De otra parte, la monopolización de los medios en el concierto internacional ha generado su desgaste y rechazo, pues la población ha visto intereses ocultos y vinculaciones con partidos y otras empresas. Bajo este clima, la validez de la información que se difunde es puesta a prueba, porque no hay equilibrio en lo que se transmite. En muchos casos, se toma favoritismo por alguien y se entierra el criterio contrario. Tampoco se puede soslayar que algunos políticos han adquirido medios de comunicación como catapultas.
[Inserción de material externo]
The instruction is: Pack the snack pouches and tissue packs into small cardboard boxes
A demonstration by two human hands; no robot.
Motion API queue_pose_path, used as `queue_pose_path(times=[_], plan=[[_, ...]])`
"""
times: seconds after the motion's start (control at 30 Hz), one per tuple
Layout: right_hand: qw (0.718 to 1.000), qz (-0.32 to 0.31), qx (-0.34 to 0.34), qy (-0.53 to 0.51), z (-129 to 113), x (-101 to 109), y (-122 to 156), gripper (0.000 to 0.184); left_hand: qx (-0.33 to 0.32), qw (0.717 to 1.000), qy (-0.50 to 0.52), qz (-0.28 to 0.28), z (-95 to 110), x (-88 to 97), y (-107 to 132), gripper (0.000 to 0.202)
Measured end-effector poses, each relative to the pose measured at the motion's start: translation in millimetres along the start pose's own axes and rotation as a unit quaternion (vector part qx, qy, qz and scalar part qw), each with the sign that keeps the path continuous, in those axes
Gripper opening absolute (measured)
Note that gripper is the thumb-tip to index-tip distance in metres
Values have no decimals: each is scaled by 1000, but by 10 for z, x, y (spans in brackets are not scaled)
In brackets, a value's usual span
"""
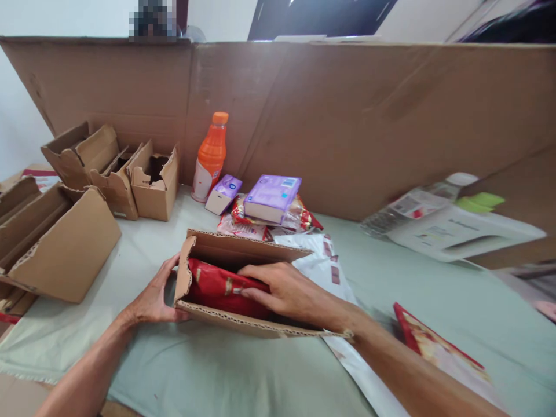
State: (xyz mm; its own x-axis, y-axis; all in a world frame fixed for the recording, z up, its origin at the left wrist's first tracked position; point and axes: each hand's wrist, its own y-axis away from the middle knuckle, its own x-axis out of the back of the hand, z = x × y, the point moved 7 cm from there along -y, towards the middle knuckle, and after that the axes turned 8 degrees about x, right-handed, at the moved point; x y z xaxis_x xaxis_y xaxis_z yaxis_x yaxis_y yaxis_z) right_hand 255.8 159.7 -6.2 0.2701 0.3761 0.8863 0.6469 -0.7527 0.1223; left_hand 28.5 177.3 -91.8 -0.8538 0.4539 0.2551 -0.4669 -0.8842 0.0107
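An open-topped cardboard box (256,331) lies in front of me on the pale green cloth, one long side toward me. At its left end my left hand (158,295) grips the cardboard, thumb and fingers on opposite sides of the corner. A shiny red packet (212,289) with gold marks lies inside the box. My right hand (275,289) reaches in from the right and holds the packet, its thumb on the near face and the fingers over the top edge; the fingertips are partly hidden. A white plastic bag (343,284) spreads beneath the box's right end.
Several cut cardboard boxes (72,243) stand at the left. Behind are an orange bottle (211,153), purple boxes (273,194) and food packets (241,227). A clear bottle (419,202) and a white jug (456,229) lie right, a red-edged packet (443,347) nearer. A tall cardboard wall (369,121) closes the back.
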Motion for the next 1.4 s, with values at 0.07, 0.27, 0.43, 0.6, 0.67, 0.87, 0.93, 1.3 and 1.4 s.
queue_pose_path(times=[0.07,0.27,0.43,0.6,0.67,0.87,0.93,1.3,1.4], plan=[[1000,8,-10,4,15,7,-17,24,7,1000,5,0,4,3,-4,120],[993,32,-27,112,61,-19,-38,30,0,1000,23,8,118,23,-9,116],[975,136,35,170,-16,21,104,21,-15,1000,20,1,137,7,3,110],[958,211,81,178,-81,76,182,21,-25,1000,8,1,126,6,9,112],[966,168,58,190,-42,29,133,16,-17,1000,12,-2,124,6,7,112],[962,156,60,217,-36,13,60,18,-12,1000,8,4,82,24,4,113],[957,173,74,222,-47,25,59,20,-7,1000,2,2,45,28,-1,114],[962,226,133,81,-67,101,123,23,-26,999,-31,-30,46,1,3,118],[959,229,139,87,-71,103,115,25,-27,999,-30,-29,36,9,4,118]])
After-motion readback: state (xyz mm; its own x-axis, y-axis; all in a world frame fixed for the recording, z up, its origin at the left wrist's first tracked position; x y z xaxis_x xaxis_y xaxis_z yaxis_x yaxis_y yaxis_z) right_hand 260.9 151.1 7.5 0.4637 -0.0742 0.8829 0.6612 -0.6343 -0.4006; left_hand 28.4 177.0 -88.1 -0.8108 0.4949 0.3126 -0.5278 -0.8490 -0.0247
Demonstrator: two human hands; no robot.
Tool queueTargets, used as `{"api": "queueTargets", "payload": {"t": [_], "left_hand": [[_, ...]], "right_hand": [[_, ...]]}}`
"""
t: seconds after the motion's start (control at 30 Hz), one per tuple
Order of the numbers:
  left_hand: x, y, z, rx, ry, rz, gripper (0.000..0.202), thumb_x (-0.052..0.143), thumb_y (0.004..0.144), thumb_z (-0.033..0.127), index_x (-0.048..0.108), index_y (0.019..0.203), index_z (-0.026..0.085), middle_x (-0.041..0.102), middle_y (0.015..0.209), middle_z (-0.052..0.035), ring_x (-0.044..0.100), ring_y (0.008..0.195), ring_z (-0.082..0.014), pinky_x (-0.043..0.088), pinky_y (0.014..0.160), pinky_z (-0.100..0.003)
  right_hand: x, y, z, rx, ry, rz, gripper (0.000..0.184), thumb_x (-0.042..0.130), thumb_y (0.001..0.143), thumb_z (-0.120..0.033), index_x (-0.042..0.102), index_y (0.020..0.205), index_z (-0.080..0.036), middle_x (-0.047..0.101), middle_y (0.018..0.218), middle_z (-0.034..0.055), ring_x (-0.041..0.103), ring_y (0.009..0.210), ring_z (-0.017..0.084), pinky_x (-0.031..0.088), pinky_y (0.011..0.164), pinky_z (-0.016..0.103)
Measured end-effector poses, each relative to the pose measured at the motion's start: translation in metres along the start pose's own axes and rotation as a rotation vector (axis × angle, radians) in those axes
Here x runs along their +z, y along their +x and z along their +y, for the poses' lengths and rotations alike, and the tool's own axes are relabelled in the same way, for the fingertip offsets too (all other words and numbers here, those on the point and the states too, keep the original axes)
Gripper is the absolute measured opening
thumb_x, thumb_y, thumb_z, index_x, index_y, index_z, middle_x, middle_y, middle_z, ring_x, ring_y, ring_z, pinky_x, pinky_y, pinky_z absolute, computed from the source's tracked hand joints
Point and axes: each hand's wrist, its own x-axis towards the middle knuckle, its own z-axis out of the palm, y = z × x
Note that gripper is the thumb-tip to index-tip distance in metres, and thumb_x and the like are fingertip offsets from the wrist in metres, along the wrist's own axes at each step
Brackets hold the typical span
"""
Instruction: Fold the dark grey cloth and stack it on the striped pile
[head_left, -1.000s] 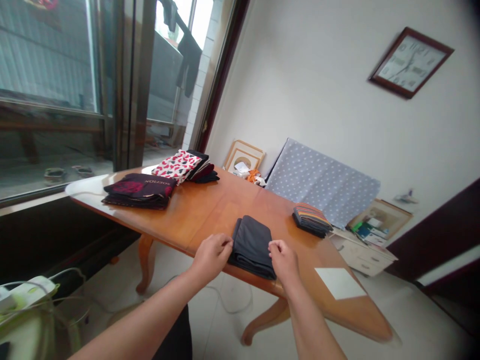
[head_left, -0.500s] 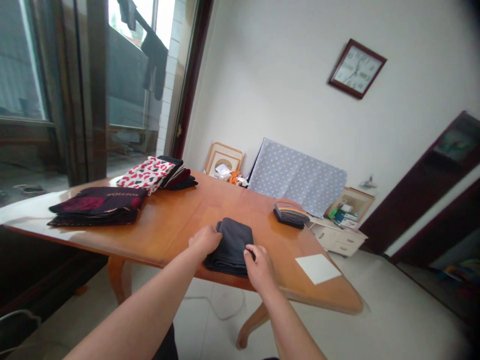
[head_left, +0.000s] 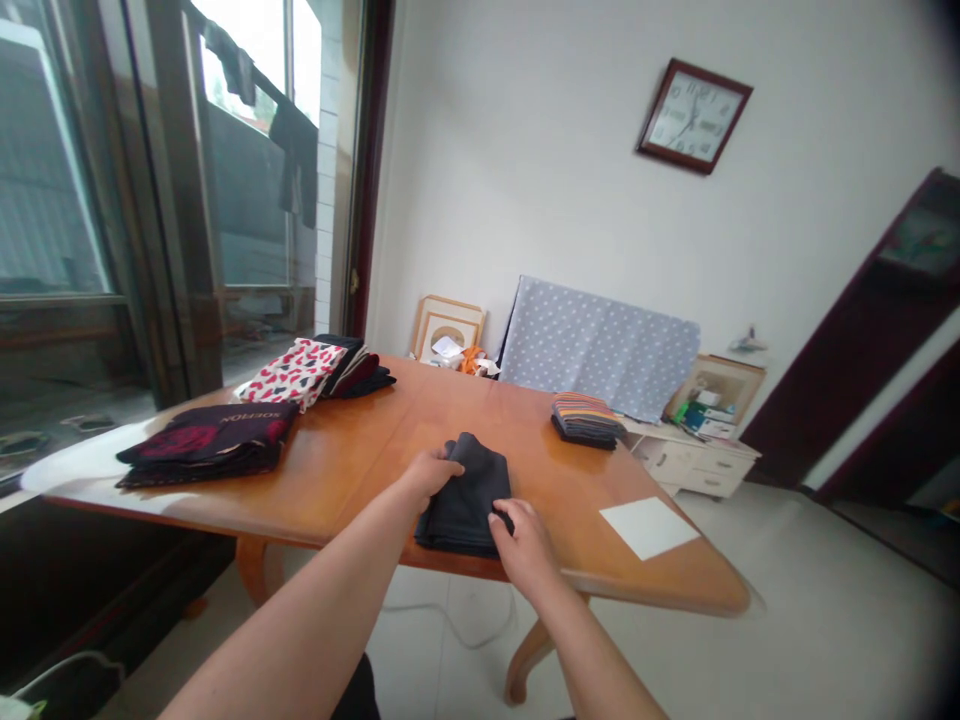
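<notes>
A folded dark grey cloth lies near the front edge of the wooden table. My left hand grips its left edge with the fingers curled over it. On the cloth's near right corner rests my right hand, its fingers bent and pinching the fabric. Both forearms reach in from the bottom of the view.
A folded striped cloth sits at the table's far right. A dark red patterned stack and a heart-print stack lie at the left. A white sheet lies near the right edge. Behind stand a dotted board and a low cabinet.
The view has swung right and then settled. Both hands stay on the dark grey cloth, which has shifted slightly on the table, and the right hand has moved nearer its front corner.
</notes>
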Motion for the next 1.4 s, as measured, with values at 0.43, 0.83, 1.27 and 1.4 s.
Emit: {"api": "queueTargets", "payload": {"t": [0.43, 0.83, 1.27, 1.4], "left_hand": [[-0.017, -0.12, 0.066, 0.331, -0.463, -0.377, 0.027, 0.069, 0.08, 0.026, 0.053, 0.102, 0.024, 0.065, 0.1, -0.0007, 0.064, 0.091, -0.016, 0.052, 0.082, -0.028], [-0.012, -0.187, 0.061, 0.368, -0.352, -0.516, 0.046, 0.077, 0.08, 0.029, 0.056, 0.121, 0.025, 0.063, 0.117, -0.0046, 0.06, 0.109, -0.0209, 0.048, 0.094, -0.032], [-0.016, -0.213, 0.048, 0.327, -0.339, -0.578, 0.032, 0.078, 0.082, 0.027, 0.066, 0.111, 0.017, 0.071, 0.107, -0.0062, 0.064, 0.094, -0.0177, 0.05, 0.088, -0.03], [-0.018, -0.214, 0.05, 0.332, -0.33, -0.636, 0.031, 0.075, 0.085, 0.026, 0.066, 0.113, 0.018, 0.07, 0.112, -0.0067, 0.064, 0.096, -0.0177, 0.05, 0.088, -0.03]], "right_hand": [[-0.116, -0.005, -0.025, -0.068, 0.109, 0.114, 0.111, 0.077, 0.073, -0.056, 0.016, 0.161, -0.027, 0.026, 0.164, 0.0107, 0.023, 0.151, 0.032, 0.025, 0.12, 0.055], [-0.147, -0.059, -0.075, -0.051, 0.2, -0.166, 0.015, 0.07, 0.081, -0.037, 0.069, 0.088, -0.023, 0.07, 0.082, -0.0017, 0.063, 0.078, 0.018, 0.042, 0.066, 0.025], [-0.193, -0.109, -0.07, -0.183, 0.332, -0.095, 0.009, 0.06, 0.09, -0.03, 0.066, 0.093, -0.024, 0.064, 0.121, 0.0069, 0.058, 0.117, 0.022, 0.045, 0.097, 0.035], [-0.195, -0.117, -0.071, -0.206, 0.313, -0.141, 0.005, 0.062, 0.086, -0.021, 0.066, 0.083, -0.023, 0.062, 0.129, 0.0068, 0.055, 0.125, 0.023, 0.041, 0.104, 0.039]]}}
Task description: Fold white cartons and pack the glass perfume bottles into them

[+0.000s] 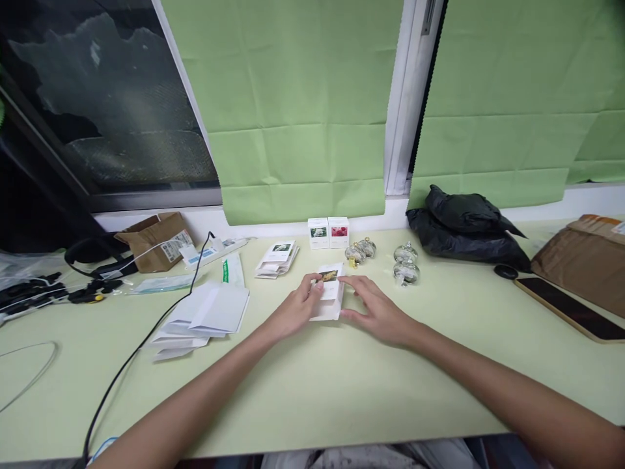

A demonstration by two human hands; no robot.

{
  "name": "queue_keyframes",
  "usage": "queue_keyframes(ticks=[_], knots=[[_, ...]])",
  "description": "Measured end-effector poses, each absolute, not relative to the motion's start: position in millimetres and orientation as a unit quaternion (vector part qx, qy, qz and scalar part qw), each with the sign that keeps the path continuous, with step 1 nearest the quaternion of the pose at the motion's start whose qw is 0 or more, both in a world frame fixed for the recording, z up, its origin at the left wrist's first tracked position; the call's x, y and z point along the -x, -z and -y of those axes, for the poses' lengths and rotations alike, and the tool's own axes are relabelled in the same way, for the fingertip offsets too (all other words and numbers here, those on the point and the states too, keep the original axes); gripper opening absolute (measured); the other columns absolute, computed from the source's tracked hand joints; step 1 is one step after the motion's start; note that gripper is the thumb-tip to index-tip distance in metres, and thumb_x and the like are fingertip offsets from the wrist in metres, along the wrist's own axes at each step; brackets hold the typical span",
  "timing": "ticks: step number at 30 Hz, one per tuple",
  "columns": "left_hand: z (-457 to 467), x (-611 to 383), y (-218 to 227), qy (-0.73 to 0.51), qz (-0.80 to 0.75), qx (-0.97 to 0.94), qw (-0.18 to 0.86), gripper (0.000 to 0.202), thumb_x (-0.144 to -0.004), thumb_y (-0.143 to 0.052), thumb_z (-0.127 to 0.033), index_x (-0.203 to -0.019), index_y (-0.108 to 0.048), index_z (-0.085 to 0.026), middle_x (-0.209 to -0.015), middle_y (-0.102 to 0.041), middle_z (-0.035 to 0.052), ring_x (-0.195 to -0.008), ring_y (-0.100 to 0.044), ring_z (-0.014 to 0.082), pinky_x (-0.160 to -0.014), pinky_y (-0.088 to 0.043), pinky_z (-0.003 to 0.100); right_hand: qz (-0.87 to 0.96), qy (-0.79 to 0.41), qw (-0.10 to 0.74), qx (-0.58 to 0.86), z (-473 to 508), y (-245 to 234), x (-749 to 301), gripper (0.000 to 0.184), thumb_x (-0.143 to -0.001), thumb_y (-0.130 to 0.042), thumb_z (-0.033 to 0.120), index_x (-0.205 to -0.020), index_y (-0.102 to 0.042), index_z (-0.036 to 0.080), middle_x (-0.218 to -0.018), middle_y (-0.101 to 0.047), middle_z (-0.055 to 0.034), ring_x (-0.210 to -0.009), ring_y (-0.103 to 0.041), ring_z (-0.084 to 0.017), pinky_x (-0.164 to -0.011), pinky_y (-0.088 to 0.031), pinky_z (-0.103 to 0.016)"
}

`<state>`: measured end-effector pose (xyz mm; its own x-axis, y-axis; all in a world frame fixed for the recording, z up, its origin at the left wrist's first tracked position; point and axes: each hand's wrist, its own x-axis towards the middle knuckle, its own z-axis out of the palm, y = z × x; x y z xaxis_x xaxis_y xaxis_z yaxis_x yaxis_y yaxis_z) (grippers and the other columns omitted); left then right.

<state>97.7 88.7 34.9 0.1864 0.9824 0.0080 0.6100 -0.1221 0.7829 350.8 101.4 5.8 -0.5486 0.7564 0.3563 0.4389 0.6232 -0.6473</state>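
Observation:
Between my hands lies a small white box [326, 307] with a dark and yellow picture near its top and an open-looking near end. My left hand [295, 305] grips its left side, with the thumb over the top face. My right hand [378, 307] is at the box's right edge, index finger and thumb apart and seeming to touch it. Beyond them stand two white boxes, one with a white-flower picture [318, 233] and one with a red-flower picture [338, 232]. Several shiny silver ornaments [405, 262] with clear parts, and a small gold piece [352, 262], sit to their right.
Flat white cartons [208, 311] are piled on the left, with a smaller stack [277, 258] behind. A black cable [146, 335] crosses the table there. At right are a black plastic bag [466, 228], a phone [576, 307] and a brown package [586, 260]. A cardboard box [155, 244] stands back left.

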Motion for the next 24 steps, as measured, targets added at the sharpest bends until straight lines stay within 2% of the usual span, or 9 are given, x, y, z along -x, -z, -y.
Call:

El panorama no es tan sencillo, pues detrás hay múltiples aristas desde donde analizar los fenómenos.
La monopolización de los medios no consiste únicamente en la concentración de estaciones de televisión, radio y periódicos, sino también en el efecto más inmediato: el inexistente acceso de la población a la agenda mediática. El criterio de la mayoría no se difunde, pero se maquilla esto con encuestas telefónicas, llamadas al aire, sondeos en las calle, etc., cuando se sabe que estas técnicas no siguen esa lógica. Hasta el día de hoy, la voz del común es lejana como aquellas regiones donde los medios nunca llegan. Siempre prevalece la voz de los tres o cuatro ya conocidos. Amén.

Variaciones

"Los medios asumen las veces de termómetros para los políticos, ya que los protagonistas tratan de ser mirados, escuchados y conocidos por el número de intervenciones en la pantalla, radio y prensa".

"Los candidatos son moldeados y construidos en el imaginario colectivo por la manera en cómo fueron presentados en los medios".

"Desde hace algunas décadas, los mass media se han convertido en sustitutos de las instituciones encargadas de velar por el bienestar colectivo por su desgaste y crisis de credibilidad".